Da antwortete Haggai und sprach: Ebenso ist auch dieses Volk und diese Nation vor mir, spricht der HERR; so ist jedes Werk ihrer Hände und was sie daselbst opfern: unrein ist es!
15 En nu, stelt er toch ulieder hart op, van dezen dag af en opwaarts, eer er steen op steen gelegd werd aan den tempel des HEEREN;
Und nun, beachtet doch, wie es euch ergangen ist vor diesem Tage und früher, ehe man Stein auf Stein legte am Tempel des HERRN!
16 Eer die dingen geschiedden, kwam iemand tot den koren hoop van twintig maten, zo waren er maar tien; komende tot den wijnbak, om vijftig maten van de pers te scheppen, zo waren er maar twintig.
Bevor dies geschah, kam man zum Kornhaufen von zwanzig Scheffeln, so waren es nur zehn; kam man zur Kufe, um fünfzig Eimer zu schöpfen, so waren es bloß zwanzig!
17 Ik sloeg ulieden met brandkoren, met honigdauw en met hagel, al het werk uwer handen; en gij keerdet u niet tot Mij, spreekt de HEERE.
Ich schlug euch mit Getreidebrand und mit Vergilben und Hagel alles Werk eurer Hände; dennoch seid ihr nicht umgekehrt zu mir, spricht der HERR.
18 Stelt er toch uw hart op, van dezen dag af en opwaarts; van den vier en twintigsten dag der negende maand af, van den dag af, als het fondament aan den tempel des HEEREN is gelegd geworden, stelt er uw hart op.
Gebt nun acht von diesem Tage an und weiterhin, vom vierundzwanzigsten Tage des neunten Monats an, von dem Tage an, da der Tempel des HERRN gegründet worden ist, merket auf!

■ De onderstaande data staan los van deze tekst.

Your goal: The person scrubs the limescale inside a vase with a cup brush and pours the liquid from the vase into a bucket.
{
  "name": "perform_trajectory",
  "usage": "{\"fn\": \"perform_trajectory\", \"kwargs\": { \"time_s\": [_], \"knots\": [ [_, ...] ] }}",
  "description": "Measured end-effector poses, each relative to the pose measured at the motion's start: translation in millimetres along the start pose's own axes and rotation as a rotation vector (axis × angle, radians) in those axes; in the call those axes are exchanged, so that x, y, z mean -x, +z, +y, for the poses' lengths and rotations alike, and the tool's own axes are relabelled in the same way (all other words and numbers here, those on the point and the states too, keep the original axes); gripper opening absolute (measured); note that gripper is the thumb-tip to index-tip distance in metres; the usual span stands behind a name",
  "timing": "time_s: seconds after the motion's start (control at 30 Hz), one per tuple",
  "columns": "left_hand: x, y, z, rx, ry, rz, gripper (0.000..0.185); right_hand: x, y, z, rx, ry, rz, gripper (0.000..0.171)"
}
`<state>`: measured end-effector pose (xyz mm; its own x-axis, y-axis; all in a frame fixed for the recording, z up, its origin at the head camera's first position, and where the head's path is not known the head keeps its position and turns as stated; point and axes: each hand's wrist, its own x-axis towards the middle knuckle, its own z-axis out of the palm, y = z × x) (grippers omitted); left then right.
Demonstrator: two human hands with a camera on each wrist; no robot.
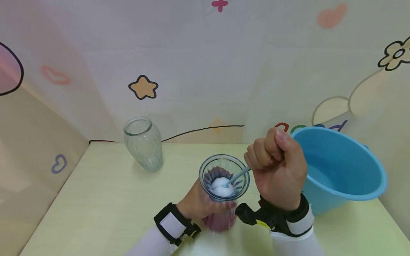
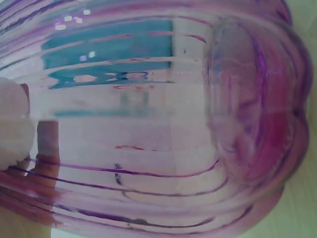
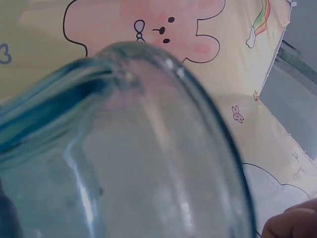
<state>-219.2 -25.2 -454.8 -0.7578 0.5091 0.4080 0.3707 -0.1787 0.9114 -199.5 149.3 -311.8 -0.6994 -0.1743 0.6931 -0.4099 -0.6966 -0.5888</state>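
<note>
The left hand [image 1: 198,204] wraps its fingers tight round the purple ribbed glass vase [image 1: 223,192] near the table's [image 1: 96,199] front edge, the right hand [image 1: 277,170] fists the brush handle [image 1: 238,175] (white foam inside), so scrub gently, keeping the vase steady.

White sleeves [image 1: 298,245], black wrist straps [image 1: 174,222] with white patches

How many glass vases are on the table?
2. A clear ribbed glass vase stands at the back left of the table, and a purple ribbed glass vase stands in front, gripped by the left hand.
</note>
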Motion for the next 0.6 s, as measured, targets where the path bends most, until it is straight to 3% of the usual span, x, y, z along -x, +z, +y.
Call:
{"fn": "perform_trajectory", "kwargs": {
  "time_s": [0.27, 0.6],
  "knots": [
    [1.4, -2.9, 1.9, -0.021, -0.005, 0.012, 0.063, -1.5, 1.9, 0.8, -0.106, -0.025, 0.021, 0.040],
    [-0.1, -3.9, 2.2, -0.002, -0.017, -0.004, 0.062, -1.2, 1.7, 5.9, -0.127, -0.036, -0.009, 0.039]
  ]
}}
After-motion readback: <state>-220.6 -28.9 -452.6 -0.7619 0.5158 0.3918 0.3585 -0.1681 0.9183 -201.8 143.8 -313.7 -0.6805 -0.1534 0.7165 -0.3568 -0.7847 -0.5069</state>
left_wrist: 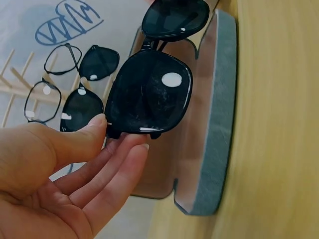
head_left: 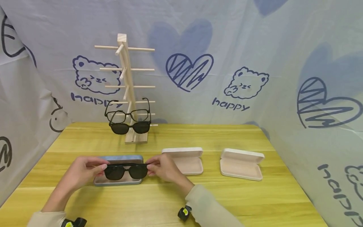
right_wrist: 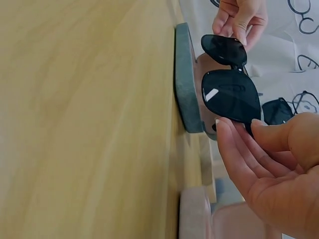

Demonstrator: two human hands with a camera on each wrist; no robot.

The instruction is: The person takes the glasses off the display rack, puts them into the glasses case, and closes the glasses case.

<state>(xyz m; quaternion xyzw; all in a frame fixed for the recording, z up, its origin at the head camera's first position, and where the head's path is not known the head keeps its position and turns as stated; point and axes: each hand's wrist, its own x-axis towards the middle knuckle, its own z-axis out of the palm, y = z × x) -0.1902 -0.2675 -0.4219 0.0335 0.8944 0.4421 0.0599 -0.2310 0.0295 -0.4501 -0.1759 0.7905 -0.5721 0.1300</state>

19 Is er nog zaad in de schuur? Zelfs tot den wijnstok, en den vijgeboom, en den granaatappelboom, en den olijfboom, die niet gedragen heeft, die zal Ik van dezen dag af zegenen.
Ist etwa der Same noch im Speicher? So hat auch der Weinstock, der Feigen, Granatäpfel und Olivenbaum noch nichts getragen; aber von diesem Tage an will ich segnen!
20 Het woord des HEEREN nu geschiedde ten tweeden male tot Haggai, op den vier en twintigsten der maand, zeggende:
Und das Wort des HERRN erging zum zweitenmal an Haggai am vierundzwanzigsten Tage des Monats also:
21 Spreek tot Zerubbabel, den vorst van Juda, zeggende: Ik zal de hemelen en de aarde bewegen.
Sage zu Serubbabel, dem Statthalter von Juda: Ich erschüttere den Himmel und die Erde
22 En Ik zal den troon der koninkrijken omkeren, en verdelgen de vastigheid van de koninkrijken der heidenen; en Ik zal den wagen omkeren, en die daarop rijden; en de paarden, en die daarop rijden, zullen nederstorten, een iegelijk in des anderen zwaard.
und will Königsthrone umstoßen und die Macht der heidnischen Königreiche zertrümmern, und ich will die Kriegswagen umstoßen samt ihren Reitern, daß Roß und Mann zu Boden sinken und ein jeder umkomme durch das Schwert des andern.
23 Te dien dage, spreekt de HEERE der heirscharen, zal Ik u nemen, o Zerubbabel, gij zoon van Sealthiel, Mijn knecht! spreekt de HEERE, en Ik zal u stellen, als een zegelring; want u heb Ik verkoren, spreekt de Heere der heirscharen.
An jenem Tage, spricht der HERR der Heerscharen, will ich dich, Serubbabel, Sohn Sealtiels, meinen Knecht, nehmen und dich anstecken wie einen Siegelring; denn dich habe ich erwählt, spricht der HERR der Heerscharen!